曲潮沅走路稍微踏除了一些声音,楚地生闻音而动,转过身来。
楚地生沉默地看着他,沉默是他双眼的黑色。
他身上有股和全唐十分相似的气质,静而独,一根冰冷的细长血管,一枝冷冻的白桦木魔杖。
这年轻人对于见到陌生人并不感到惊讶,甚至是一眼就认出了这个男人是谁。或许来见他的人并不多,除了全唐只有路过的飞鸟,或者他会预言的魔法。
“曲老师,您好。
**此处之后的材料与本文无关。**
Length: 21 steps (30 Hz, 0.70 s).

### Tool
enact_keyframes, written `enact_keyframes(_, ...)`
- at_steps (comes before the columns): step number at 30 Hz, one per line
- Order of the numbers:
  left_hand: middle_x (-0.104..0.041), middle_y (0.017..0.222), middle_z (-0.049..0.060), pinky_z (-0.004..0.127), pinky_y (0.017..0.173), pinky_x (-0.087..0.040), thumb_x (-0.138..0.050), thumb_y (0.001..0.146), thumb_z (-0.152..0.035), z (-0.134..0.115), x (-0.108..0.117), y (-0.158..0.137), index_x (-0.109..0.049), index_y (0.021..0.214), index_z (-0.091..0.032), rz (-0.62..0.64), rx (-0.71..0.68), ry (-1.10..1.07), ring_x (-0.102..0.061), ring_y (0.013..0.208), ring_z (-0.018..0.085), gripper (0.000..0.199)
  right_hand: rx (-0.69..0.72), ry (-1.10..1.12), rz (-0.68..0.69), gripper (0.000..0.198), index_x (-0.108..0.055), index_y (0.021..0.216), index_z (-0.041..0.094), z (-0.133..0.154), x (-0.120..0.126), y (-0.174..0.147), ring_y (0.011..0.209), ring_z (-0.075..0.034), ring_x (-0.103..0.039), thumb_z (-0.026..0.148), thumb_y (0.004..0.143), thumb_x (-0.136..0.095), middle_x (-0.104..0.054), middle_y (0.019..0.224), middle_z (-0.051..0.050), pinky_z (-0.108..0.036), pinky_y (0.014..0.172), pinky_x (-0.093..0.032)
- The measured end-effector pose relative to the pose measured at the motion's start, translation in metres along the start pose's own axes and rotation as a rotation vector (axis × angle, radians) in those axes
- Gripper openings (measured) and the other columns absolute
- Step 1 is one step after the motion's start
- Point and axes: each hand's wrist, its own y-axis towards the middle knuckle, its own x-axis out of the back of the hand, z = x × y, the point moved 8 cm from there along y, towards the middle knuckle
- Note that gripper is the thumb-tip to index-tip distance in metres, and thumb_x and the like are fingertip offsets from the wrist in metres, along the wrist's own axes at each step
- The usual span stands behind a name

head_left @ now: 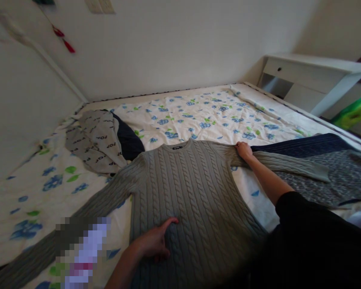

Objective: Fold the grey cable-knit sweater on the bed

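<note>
A grey-green cable-knit sweater [185, 188] lies spread on the bed, its neckline toward the wall and both sleeves stretched out sideways. Above the lower front of the sweater is my left hand [153, 243], thumb held away from the partly bent fingers, with nothing seen in it. I cannot tell whether it touches the knit. My right hand [244, 150] is closed on the upper part of the right-side sleeve, a little out from the shoulder. The rest of that sleeve runs on past my forearm. The sweater's hem is hidden in shadow at the bottom.
Beyond the left shoulder lies a grey printed garment [93, 138] with a dark part [128, 138]. A dark navy and speckled grey garment [327, 172] is at the right. The floral bedsheet [204, 114] reaches the wall, and a white desk [309, 76] stands beyond. One patch at lower left is pixelated.
</note>
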Motion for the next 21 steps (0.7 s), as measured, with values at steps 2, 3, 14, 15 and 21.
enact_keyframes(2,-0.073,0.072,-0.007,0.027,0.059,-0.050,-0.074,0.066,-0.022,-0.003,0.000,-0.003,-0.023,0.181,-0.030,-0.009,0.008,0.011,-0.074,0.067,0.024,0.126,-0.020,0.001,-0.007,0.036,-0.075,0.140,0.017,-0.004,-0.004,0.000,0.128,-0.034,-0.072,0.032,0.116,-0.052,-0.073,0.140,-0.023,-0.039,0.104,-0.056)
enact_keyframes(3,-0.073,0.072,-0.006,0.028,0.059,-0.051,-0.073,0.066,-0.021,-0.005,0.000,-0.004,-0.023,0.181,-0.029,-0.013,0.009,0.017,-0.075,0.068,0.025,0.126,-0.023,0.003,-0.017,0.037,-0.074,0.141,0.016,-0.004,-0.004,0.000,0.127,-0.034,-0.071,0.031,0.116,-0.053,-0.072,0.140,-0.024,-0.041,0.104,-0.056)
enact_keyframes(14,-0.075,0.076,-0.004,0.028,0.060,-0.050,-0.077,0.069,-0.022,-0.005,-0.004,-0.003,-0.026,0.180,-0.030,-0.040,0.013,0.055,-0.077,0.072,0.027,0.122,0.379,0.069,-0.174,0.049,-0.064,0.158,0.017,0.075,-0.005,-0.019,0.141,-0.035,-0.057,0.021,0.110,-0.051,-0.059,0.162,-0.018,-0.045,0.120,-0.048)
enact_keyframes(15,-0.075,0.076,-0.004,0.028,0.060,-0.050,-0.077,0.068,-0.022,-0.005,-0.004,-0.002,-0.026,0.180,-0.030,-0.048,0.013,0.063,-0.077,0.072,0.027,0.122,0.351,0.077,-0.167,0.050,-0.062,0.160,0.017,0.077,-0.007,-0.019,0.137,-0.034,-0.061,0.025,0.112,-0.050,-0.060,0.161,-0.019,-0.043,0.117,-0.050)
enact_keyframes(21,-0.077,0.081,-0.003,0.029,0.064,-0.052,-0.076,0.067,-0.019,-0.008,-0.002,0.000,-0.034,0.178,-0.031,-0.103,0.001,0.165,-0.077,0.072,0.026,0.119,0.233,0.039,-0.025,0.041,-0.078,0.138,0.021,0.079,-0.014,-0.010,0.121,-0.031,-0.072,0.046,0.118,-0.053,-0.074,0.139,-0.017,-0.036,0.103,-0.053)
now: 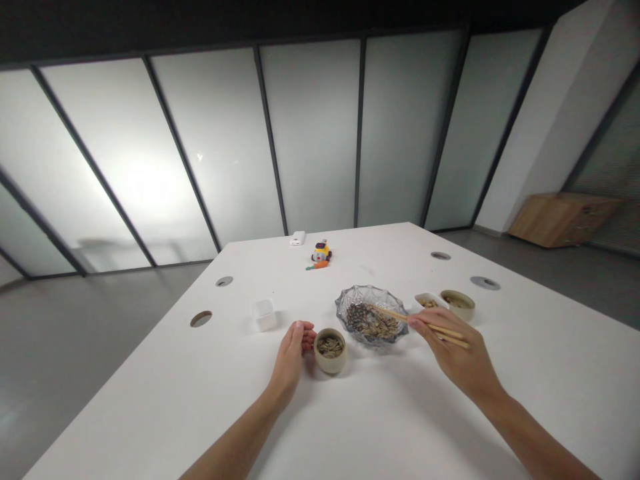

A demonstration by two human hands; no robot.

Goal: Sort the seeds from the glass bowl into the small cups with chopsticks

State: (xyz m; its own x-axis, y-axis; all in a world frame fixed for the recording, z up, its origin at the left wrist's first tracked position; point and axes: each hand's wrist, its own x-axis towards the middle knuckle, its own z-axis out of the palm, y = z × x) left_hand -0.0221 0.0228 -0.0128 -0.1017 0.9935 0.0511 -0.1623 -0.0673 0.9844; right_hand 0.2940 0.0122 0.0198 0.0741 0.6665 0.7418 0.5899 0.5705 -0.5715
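Observation:
My right hand (457,347) is closed around a pair of wooden chopsticks (393,313), whose tips reach into a scalloped clear glass bowl (400,337). Inside it, dark seeds lie to the left and lighter brown, elongated seeds to the front and right. Whether the tips pinch a seed is too small to tell. My left hand (293,350) rests on the table beside a small beige cup (331,365), its fingers loosely curved at the cup's left side. More elongated brownish seeds fill part of that cup, which stands upright.
Behind my right hand are a white dish (424,297) and another beige cup (465,308), both with contents. An empty-looking white container (264,315) stands left. Farther back are a toy car (321,251), toy carrot (318,265) and white device (297,238). Cable holes (201,319) pierce the table.

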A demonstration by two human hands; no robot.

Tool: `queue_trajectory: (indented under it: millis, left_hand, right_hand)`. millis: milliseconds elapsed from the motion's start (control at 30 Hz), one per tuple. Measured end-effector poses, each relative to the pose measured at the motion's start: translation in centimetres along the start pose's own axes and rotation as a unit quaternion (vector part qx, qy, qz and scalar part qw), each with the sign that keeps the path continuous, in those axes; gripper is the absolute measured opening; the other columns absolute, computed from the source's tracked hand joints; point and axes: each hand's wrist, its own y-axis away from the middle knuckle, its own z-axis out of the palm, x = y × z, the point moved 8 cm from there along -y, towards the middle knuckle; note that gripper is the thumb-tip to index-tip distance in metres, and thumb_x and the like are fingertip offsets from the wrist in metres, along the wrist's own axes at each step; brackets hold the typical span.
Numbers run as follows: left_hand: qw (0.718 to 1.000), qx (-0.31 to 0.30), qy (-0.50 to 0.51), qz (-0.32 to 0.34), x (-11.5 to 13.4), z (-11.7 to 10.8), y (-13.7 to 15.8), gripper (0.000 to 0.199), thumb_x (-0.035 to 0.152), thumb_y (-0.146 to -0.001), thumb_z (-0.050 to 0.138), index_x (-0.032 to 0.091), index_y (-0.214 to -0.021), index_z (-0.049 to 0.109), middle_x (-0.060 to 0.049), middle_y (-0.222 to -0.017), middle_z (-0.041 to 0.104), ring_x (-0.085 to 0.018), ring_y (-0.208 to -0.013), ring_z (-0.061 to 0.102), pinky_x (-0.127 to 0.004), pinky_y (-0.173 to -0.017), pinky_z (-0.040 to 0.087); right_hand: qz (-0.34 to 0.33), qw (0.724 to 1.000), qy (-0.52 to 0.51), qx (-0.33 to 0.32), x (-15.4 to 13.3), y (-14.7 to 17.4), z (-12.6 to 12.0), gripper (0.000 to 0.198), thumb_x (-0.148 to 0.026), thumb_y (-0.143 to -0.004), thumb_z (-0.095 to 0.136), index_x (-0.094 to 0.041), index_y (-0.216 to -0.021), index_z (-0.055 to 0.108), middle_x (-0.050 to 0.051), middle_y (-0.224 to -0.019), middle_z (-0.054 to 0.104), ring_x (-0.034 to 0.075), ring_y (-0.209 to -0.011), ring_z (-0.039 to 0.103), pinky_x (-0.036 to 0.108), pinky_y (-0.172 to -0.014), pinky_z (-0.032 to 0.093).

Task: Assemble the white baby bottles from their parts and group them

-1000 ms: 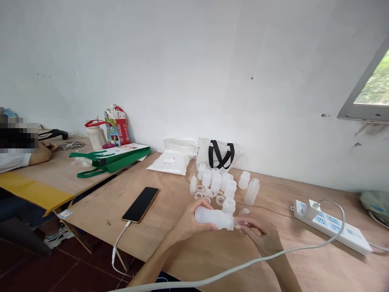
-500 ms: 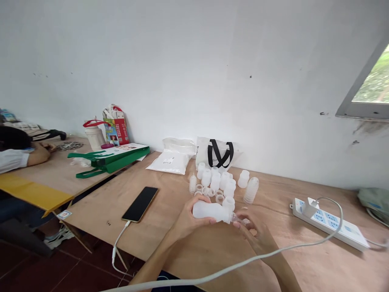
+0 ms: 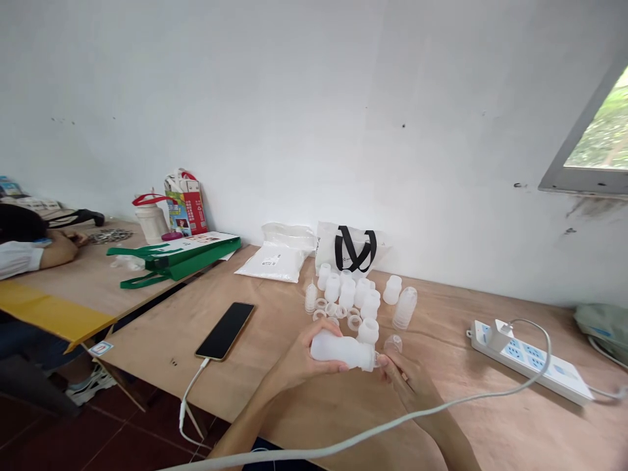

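My left hand (image 3: 299,356) grips a white plastic bottle (image 3: 341,350), held on its side just above the wooden table (image 3: 275,392). My right hand (image 3: 409,383) pinches at the bottle's neck end, fingers closed on a small ring or cap I cannot make out clearly. A clear dome cap (image 3: 393,343) lies on the table just beyond my right fingers. Behind the hands stands a cluster of several small white bottles (image 3: 350,293), loose clear rings (image 3: 338,313) and a stack of clear caps (image 3: 405,307).
A black phone (image 3: 226,330) on a charging cable lies left. A white power strip (image 3: 530,369) sits right, its cable (image 3: 392,425) crossing in front of me. Bags (image 3: 353,248) line the wall. Another person's arm (image 3: 49,248) rests on the neighbouring table with green bags (image 3: 176,256).
The bottle stays on its side in my left hand. My right hand has drawn back slightly to the neck end, and a clear dome cap now lies free beyond it.
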Motion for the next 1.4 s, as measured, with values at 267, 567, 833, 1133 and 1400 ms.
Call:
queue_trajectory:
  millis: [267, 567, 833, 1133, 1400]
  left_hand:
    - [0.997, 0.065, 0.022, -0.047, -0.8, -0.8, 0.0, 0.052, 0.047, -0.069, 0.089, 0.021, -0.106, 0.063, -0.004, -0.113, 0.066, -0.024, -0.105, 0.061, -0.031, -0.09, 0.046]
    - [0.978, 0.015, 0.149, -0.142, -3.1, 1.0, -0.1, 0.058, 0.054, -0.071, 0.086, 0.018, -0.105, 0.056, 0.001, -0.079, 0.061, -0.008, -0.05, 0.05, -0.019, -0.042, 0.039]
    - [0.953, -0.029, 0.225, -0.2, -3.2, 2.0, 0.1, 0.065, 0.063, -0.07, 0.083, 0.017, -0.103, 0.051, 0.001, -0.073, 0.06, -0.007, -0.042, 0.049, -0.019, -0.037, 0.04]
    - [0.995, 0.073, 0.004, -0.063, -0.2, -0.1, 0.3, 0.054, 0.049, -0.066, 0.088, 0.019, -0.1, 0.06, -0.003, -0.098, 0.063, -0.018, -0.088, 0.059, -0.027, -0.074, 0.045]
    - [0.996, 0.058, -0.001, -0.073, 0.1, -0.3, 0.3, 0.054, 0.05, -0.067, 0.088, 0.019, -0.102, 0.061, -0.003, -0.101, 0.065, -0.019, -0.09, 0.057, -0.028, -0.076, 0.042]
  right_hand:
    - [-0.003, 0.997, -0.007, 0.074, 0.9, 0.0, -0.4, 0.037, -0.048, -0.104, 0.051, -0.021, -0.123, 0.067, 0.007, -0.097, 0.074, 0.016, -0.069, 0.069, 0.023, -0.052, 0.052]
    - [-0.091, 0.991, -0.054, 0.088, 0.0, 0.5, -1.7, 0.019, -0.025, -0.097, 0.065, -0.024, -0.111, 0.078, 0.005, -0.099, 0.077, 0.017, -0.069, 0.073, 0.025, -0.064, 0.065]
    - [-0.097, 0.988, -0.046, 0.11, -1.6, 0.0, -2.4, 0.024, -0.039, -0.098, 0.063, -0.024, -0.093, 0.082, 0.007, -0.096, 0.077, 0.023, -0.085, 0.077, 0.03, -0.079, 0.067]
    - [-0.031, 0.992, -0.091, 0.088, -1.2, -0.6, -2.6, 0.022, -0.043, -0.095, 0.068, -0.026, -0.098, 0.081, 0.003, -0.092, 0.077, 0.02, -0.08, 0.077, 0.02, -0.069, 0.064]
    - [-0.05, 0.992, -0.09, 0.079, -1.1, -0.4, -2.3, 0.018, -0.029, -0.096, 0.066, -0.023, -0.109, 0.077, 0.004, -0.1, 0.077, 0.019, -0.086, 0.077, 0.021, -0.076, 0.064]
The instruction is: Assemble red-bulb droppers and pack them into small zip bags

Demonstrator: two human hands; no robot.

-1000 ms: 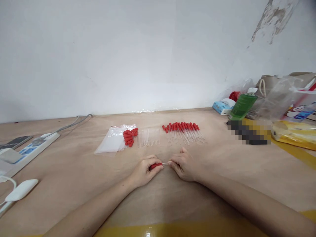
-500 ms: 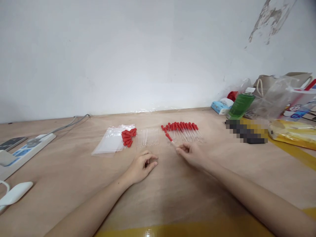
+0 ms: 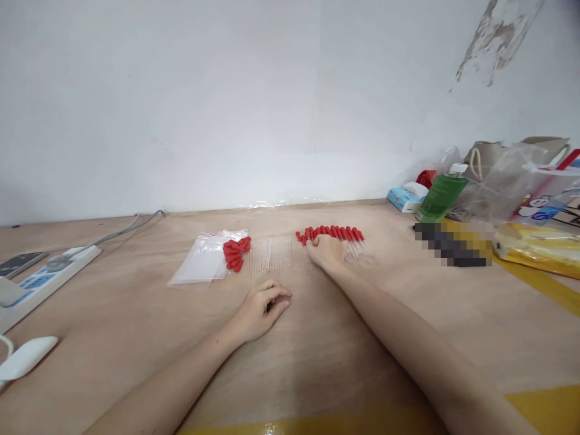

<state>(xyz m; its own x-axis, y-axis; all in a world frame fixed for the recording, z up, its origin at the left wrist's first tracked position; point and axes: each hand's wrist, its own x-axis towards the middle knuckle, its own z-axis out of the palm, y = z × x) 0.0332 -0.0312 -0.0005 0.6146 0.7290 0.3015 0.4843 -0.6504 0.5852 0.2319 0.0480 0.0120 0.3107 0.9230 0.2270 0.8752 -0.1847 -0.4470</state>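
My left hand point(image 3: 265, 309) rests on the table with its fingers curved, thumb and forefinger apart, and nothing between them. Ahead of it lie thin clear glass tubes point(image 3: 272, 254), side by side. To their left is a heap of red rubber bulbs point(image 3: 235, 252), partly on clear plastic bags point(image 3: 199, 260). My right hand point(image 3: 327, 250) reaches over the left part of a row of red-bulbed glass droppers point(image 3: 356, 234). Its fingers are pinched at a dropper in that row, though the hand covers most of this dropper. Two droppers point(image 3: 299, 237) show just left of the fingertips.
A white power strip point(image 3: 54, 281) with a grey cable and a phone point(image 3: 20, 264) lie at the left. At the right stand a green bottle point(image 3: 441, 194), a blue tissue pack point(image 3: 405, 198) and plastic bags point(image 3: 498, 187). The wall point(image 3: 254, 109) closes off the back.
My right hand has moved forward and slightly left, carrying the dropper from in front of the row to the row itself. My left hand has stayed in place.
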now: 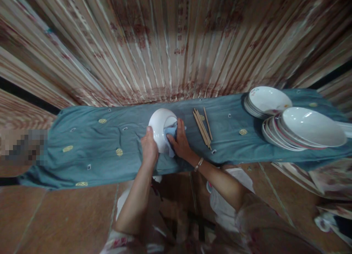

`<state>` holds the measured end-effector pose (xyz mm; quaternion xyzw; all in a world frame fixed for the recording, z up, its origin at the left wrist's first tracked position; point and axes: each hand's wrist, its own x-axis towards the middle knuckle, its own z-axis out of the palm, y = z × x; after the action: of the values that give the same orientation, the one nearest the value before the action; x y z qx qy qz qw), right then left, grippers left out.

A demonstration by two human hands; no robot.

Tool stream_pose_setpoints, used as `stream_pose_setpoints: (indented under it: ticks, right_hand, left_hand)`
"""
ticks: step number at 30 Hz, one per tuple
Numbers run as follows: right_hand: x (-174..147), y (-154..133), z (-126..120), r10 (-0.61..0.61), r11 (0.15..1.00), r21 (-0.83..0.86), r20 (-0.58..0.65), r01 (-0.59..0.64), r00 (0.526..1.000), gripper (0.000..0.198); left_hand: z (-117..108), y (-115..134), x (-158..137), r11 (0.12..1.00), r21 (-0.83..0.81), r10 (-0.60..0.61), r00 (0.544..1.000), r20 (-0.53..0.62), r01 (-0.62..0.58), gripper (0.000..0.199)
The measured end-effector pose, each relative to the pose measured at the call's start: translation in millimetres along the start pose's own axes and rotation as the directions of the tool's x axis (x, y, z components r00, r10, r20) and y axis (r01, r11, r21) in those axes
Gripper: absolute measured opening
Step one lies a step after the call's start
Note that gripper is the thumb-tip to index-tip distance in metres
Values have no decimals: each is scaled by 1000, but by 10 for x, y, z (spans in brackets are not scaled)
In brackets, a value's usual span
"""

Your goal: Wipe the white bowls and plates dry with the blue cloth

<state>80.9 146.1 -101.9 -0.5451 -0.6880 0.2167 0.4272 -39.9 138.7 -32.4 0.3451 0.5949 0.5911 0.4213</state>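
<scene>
A white bowl is tipped so that its rounded outside and foot ring face me, above the middle of the cloth-covered table. My left hand grips its left side, thumb on the outer wall and the other fingers hidden behind. A light blue cloth is pressed against the bowl's base by my right hand, whose thumb and fingers close on it. Just right of my right hand lies a bunch of wooden chopsticks, with one chopstick apart from the others.
Stacked bowls stand at the back right of the table. In front of them is a stack of larger dishes, close to the right end. A teal patterned cloth covers the narrow table, and a pleated curtain hangs right behind it.
</scene>
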Motion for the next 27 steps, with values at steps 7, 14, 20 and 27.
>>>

”
他冷淡地问好,头颅动也不动,垂一下都不愿。
曲潮沅挑了一边眉,冲他善意地点头。
“那天的花是你送来的。”曲潮沅两边唇角自然上扬,“我记得你,快递员。”
曲潮沅的教书生涯中,刺头儿冷面见了不知凡几,甫一见面,他就知道这个男孩并非好脾气的学生。
楚地生颇具有攻击性地说:“那不是全唐要求的么,是因为全唐开口我才去送的。”
他语气里的意图太过明显了。敌对的意志太过强烈,甚至有些直白的幼稚。
那面大白墙前是一只山楂木的小几,青玉的瓶插了一枝莲蓬。
楚地生满手白泥,袖子卷到肩膀上边,年轻人的肌肉蓬勃有力。
他赤着膀子站在曲潮沅身后几步,气息却很分明的。
一头年轻雄性。
“这面墙上怎么没有你的作品?我听全唐说你在布置个人展厅。”曲潮沅轻声问他。